Prompt:
Reproduce exactly, and only, the lines running from the start of the entries below to the line containing "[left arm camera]".

Stored data:
^^^^^^^^^^^^^^^^
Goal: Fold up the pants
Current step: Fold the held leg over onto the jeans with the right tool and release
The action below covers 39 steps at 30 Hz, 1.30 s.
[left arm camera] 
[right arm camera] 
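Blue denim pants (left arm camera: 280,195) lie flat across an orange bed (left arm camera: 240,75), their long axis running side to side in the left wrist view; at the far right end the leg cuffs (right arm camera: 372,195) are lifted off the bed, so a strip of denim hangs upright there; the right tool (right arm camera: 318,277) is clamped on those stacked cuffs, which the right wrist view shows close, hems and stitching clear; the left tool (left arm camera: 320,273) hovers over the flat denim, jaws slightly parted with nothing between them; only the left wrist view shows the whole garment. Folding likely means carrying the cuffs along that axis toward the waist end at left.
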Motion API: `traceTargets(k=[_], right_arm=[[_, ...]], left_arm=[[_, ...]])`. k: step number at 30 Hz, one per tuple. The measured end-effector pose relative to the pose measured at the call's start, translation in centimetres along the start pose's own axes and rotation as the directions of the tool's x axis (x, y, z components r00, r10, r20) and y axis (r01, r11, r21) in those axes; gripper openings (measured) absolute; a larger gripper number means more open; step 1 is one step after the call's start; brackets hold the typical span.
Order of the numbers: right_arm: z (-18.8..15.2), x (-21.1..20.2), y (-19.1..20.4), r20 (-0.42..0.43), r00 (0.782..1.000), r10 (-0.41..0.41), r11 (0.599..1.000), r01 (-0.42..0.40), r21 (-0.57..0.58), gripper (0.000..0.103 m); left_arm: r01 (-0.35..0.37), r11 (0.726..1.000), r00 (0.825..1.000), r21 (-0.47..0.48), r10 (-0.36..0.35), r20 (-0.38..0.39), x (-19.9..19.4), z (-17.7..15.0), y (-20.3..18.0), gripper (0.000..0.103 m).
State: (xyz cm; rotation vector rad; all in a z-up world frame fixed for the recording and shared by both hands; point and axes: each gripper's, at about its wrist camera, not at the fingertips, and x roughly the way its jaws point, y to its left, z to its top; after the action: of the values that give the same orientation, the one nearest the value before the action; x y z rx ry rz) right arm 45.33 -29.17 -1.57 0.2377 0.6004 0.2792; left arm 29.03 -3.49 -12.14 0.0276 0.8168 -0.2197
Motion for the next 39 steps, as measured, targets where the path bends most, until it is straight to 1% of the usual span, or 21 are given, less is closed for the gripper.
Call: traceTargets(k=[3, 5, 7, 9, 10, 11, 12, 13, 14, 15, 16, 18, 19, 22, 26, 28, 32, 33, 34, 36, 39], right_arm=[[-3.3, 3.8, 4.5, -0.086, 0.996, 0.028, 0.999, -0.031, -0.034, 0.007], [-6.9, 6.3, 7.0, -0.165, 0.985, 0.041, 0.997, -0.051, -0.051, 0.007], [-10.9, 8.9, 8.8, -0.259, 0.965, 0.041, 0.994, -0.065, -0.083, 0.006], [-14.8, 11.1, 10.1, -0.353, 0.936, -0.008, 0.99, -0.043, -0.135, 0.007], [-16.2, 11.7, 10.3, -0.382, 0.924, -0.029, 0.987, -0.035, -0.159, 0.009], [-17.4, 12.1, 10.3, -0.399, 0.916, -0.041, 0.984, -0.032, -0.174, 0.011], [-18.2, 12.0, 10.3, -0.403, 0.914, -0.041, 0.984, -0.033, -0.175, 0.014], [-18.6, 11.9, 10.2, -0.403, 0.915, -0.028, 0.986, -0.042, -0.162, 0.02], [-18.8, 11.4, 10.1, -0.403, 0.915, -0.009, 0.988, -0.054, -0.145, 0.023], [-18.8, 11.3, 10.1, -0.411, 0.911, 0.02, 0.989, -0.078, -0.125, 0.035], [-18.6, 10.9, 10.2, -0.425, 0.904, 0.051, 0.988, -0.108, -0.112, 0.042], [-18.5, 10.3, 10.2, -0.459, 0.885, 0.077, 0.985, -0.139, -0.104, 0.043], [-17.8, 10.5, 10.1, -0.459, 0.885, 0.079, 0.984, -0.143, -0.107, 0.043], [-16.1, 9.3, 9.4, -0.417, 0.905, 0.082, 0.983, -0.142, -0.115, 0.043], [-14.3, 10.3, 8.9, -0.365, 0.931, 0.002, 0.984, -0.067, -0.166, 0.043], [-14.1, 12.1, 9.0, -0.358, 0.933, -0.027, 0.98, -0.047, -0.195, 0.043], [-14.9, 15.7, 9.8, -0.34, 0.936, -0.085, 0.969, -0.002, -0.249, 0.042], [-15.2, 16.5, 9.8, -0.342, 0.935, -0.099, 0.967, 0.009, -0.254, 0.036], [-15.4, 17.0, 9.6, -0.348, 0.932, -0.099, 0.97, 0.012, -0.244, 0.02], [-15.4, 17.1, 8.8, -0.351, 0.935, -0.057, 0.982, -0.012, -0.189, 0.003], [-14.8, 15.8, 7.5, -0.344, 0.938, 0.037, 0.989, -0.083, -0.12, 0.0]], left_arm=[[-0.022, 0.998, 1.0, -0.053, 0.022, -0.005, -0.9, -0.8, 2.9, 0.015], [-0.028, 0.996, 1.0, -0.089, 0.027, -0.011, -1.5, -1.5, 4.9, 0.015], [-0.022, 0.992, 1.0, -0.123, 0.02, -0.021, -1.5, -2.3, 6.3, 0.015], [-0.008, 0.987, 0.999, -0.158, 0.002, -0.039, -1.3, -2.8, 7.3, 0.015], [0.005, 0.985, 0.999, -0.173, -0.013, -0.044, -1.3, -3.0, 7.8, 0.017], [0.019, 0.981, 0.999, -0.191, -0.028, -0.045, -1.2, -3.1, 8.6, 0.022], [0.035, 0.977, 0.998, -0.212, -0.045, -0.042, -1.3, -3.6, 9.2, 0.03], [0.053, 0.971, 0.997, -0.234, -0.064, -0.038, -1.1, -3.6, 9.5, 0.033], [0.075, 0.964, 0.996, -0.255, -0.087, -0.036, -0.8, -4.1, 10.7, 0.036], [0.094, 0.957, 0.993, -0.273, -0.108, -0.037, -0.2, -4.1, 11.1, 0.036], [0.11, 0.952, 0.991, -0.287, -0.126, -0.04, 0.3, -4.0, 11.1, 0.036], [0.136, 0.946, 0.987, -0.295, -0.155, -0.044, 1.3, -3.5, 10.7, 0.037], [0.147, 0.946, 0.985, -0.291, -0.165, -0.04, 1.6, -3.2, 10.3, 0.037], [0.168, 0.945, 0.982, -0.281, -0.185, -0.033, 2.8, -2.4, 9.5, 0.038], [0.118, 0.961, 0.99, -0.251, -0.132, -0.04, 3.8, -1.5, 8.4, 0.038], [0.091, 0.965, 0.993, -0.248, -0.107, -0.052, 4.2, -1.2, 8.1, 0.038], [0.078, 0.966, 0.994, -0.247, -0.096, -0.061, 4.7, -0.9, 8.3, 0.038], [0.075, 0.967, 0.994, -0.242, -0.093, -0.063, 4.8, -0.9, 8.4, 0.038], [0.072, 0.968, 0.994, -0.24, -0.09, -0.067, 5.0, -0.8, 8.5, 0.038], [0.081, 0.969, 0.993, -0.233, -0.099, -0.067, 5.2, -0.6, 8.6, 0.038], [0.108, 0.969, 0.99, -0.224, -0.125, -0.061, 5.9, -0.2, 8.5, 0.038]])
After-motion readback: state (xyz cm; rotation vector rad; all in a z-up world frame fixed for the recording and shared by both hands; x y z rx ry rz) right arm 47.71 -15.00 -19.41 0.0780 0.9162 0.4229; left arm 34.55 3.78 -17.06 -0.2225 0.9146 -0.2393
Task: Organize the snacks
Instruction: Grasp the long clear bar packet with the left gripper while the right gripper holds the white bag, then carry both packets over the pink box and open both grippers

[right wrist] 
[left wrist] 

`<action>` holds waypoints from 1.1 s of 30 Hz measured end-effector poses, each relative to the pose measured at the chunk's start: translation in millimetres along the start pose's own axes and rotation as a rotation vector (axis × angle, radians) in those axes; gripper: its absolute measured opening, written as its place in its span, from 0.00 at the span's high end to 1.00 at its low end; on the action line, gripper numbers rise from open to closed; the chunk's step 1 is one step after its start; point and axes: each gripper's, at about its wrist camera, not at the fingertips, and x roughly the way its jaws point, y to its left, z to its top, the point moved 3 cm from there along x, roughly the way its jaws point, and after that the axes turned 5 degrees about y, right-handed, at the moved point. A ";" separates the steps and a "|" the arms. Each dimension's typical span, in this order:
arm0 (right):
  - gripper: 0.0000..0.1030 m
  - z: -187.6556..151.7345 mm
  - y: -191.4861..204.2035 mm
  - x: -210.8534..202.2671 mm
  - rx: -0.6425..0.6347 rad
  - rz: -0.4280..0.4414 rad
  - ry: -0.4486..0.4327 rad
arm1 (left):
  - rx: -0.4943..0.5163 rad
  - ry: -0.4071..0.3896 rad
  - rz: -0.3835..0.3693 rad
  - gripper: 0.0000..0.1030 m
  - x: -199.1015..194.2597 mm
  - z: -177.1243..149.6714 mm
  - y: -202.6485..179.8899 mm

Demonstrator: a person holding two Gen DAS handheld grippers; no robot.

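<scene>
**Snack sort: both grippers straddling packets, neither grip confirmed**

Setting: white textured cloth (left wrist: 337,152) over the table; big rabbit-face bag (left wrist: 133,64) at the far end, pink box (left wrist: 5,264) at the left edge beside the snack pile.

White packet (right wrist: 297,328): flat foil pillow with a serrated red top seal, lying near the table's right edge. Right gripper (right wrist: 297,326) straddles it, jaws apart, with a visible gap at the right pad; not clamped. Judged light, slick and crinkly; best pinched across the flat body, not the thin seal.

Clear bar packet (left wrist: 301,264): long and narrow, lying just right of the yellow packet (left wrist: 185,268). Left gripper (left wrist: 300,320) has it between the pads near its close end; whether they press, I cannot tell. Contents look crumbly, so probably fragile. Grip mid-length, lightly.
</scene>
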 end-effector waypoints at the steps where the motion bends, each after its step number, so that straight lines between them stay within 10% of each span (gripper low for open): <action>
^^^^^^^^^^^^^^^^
Completed task:
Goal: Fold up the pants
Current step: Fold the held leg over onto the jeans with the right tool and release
The action below covers 39 steps at 30 Hz, 1.30 s.
[left arm camera] 

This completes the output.